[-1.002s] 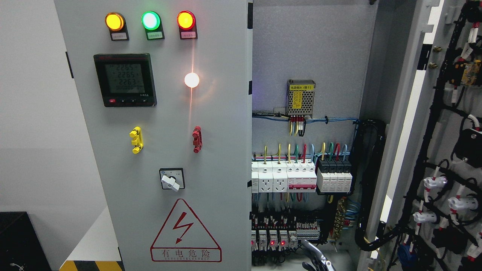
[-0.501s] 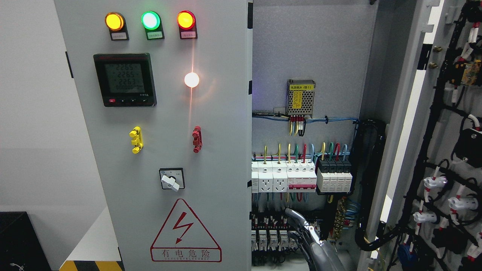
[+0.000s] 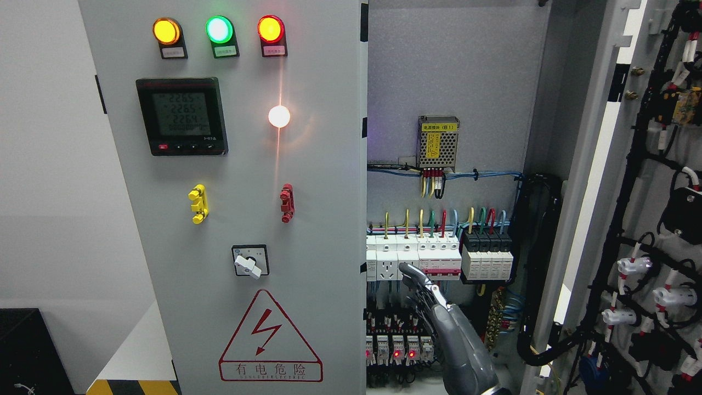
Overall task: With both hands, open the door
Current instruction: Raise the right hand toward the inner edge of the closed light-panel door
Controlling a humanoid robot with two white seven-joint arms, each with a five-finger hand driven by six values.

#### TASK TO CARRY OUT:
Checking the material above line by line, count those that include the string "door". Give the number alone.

#### ANSWER SPACE:
2